Section 2.1#

This chapter is about exact generation of random variates. We mainly classify this into two methods: (i) Direct sampling, (ii) Rejection sampling. These methods are both exact and simple to implement.

As seen in the course, we can use linear congruential generator for this purpose. Linear congruential generators (LCGs from now on) are based on simulating a recursion:

\[\begin{align*} x_{n+1} \equiv a x_n + b \quad \quad \quad (\text{mod } m) \end{align*}\]

where \(x_0\) is the seed, \(m\) is the modulus, \(b\) is the shift, and \(a\) is the multiplier. We have

  • \(m\) is an integer

  • \(x_0, a, b \in \{0, \ldots, m-1\}\).
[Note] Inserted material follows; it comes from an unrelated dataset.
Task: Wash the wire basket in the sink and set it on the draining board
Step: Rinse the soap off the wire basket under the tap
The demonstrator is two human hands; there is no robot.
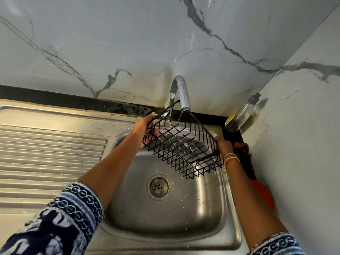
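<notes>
Wire basket (182,144) between both hands (gripped).

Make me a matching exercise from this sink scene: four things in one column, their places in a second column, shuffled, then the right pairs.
Things:
1. wire basket
2. soap bottle
3. drain
4. draining board

Places:
A. in the corner by the wall, right of the tap
B. left of the sink bowl
C. held in both hands under the spout
D. at the bottom of the bowl

Pairs: 1-C, 2-A, 3-D, 4-B
</notes>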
Given \(x_n \in \{0,\ldots,m-1\}\), we generate the uniform random numbers

\[\begin{align*} u_n = \frac{x_n}{m} \in [0, 1) \quad \quad \forall n. \end{align*}\]
import matplotlib.pyplot as plt
import numpy as np

def lcg(a, b, m, n, x0):
    x = np.zeros(n)
    u = np.zeros(n)
    x[0] = x0
    u[0] = x0 / m
    for k in range(1, n):
        x[k] = (a * x[k - 1] + b) % m
        u[k] = x[k] / m
    return u

n = 100000
a = 106
b = 1283
m = 6075
x0 = 1
u = lcg(a, b, m, n, x0);
plt.hist(u, bins=20, density=True);
../_images/1da4c456ccded36e2dea0411e5b2756c7c3647d4b64a795e3f3b99c79244c604.png

Not bad! But how do we choose \(a, b, m\)? We need to choose them in such a way that the sequence \(u_n\) is random enough. Note that this can be tricky.
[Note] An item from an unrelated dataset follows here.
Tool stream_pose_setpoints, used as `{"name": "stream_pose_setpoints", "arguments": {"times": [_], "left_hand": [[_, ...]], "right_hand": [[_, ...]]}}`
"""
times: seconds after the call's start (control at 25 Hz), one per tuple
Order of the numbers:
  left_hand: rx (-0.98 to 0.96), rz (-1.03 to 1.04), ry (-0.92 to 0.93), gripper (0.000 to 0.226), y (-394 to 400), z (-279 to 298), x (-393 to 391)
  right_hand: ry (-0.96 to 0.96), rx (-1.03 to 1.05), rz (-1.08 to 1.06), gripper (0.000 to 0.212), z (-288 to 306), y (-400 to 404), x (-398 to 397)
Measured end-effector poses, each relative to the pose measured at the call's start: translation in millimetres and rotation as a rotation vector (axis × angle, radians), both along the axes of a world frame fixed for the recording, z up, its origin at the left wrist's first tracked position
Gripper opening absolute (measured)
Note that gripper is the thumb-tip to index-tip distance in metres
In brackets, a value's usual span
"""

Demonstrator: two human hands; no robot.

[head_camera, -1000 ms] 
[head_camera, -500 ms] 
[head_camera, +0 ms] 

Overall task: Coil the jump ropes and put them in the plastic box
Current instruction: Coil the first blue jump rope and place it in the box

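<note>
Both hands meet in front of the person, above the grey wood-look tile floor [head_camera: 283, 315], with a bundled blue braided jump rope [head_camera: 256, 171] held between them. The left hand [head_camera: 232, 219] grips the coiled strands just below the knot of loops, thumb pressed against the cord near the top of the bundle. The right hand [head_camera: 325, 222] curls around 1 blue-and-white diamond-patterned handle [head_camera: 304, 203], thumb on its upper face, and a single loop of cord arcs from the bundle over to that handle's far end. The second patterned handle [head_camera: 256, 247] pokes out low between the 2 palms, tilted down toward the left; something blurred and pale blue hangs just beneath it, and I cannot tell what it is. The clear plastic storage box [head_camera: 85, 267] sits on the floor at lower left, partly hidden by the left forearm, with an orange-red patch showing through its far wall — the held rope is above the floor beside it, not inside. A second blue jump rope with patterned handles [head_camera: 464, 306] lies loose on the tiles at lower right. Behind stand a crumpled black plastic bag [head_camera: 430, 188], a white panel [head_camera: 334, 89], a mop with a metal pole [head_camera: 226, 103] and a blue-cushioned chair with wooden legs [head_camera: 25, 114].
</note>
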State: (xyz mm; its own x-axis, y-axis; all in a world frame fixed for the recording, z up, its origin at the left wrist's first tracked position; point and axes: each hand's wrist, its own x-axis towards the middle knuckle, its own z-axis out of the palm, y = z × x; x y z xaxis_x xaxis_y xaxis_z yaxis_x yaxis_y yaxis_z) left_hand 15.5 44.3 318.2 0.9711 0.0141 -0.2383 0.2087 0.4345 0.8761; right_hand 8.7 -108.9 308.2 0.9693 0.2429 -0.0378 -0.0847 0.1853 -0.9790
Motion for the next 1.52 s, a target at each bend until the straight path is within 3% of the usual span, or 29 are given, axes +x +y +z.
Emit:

Let us do another experiment.

m = 2048
a = 43
b = 0
x0 = 1

u = lcg(a, b, m, n, x0)

fig, axs = plt.subplots(1, 3, figsize=(20, 5))
axs[0].plot(u, color=[0.8, 0, 0])
axs[0].set_title("Sequence")
axs[0].set_xlabel("k")
axs[1].hist(u, bins=20, density=True, color='k', alpha=1)
axs[1].set_title("Histogram")
axs[2].scatter(u[:-1], u[1:], c='orange', s=0.1)
axs[2].set_title("$u_{k+1}$ vs $u_k$")
Text(0.5, 1.0, '$u_{k+1}$ vs $u_k$')
../_images/a69dbabbdfdf6a2580440d4376a2e2f12bd23b53cad31d3203565c9cd7e15306.png

We can see that the choice matters! Although the histogram looks almost uniform, the samples are very structured. This is very crucial in applications to avoid. In most of the applications, uniform pseudo-random numbers are the building block of subsequent sampling algorithms. Let us see how a bad uniform random number generator can ruin our sampling algorithm.
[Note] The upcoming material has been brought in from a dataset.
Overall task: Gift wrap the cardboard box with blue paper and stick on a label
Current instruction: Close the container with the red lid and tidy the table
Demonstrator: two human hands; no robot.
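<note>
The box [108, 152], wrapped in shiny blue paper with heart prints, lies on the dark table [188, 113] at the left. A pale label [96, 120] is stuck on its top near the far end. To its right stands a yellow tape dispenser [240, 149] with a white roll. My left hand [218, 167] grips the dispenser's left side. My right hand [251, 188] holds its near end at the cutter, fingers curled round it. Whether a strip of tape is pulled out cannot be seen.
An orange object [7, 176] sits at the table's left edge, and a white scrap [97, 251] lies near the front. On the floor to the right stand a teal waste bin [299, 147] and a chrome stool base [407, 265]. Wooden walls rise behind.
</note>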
Let us consider sampling a Gaussian random variate (we will see this algorithm in the future). Recall the 2D plot of a Gaussian:

Hide code cell source
import numpy as np
import matplotlib.pyplot as plt
from matplotlib import cm
from mpl_toolkits.mplot3d import Axes3D
from scipy.stats import multivariate_normal

# Our 2-dimensional distribution will be over variables X and Y
N = 60
X = np.linspace(-3, 3, N)
Y = np.linspace(-3, 3, N)
X, Y = np.meshgrid(X, Y)

# Mean vector and covariance matrix
mu = np.array([0., 0.])
Sigma = np.array([[ 1. , 0], [0,  1.5]])

# Pack X and Y into a single 3-dimensional array
pos = np.empty(X.shape + (2,))
pos[:, :, 0] = X
pos[:, :, 1] = Y

F = multivariate_normal(mu, Sigma)
Z = F.pdf(pos)

# Create a surface plot and projected filled contour plot under it.
fig, axs = plt.subplots(1, 2, figsize=(20, 10))

# create first subplot
axs[0] = fig.add_subplot(1,2,1,projection='3d')
axs[0].plot_surface(X, Y, Z, antialiased=True, cmap=cm.plasma)
cset = axs[0].contourf(X, Y, Z, zdir='z', offset=-0.15, cmap=cm.plasma)
# Adjust the limits, ticks and view angle
axs[0].set_zlim(-0.15,0.2)
axs[0].set_zticks(np.linspace(0,0.2,5))
axs[0].view_init(27, -21)
# clear axis labels
axs[0].set_xticklabels([])
axs[0].set_yticklabels([])
axs[0].set_zticklabels([])

# create second subplot
axs[1] = fig.add_subplot(1,2,2,projection='3d')
axs[1].plot_surface(X, Y, Z, antialiased=True, cmap=cm.plasma)
axs[1].set_zlim(-0.15,0.2)
axs[1].set_zticks(np.linspace(0,0.2,5))
axs[1].view_init(90, 0)
# clear axis labels
axs[1].set_xticklabels([])
axs[1].set_yticklabels([])
axs[1].set_zticklabels([])
# clear axis ticks and grid
axs[1].set_xticks([])
axs[1].set_yticks([])
axs[1].set_zticks([])
# #clear axis spines
# axs[1].w_xaxis.line.set_color((1.0, 1.0, 1.0, 0.0))
# axs[1].w_yaxis.line.set_color((1.0, 1.0, 1.0, 0.0))
# axs[1].w_zaxis.line.set_color((1.0, 1.0, 1.0, 0.0))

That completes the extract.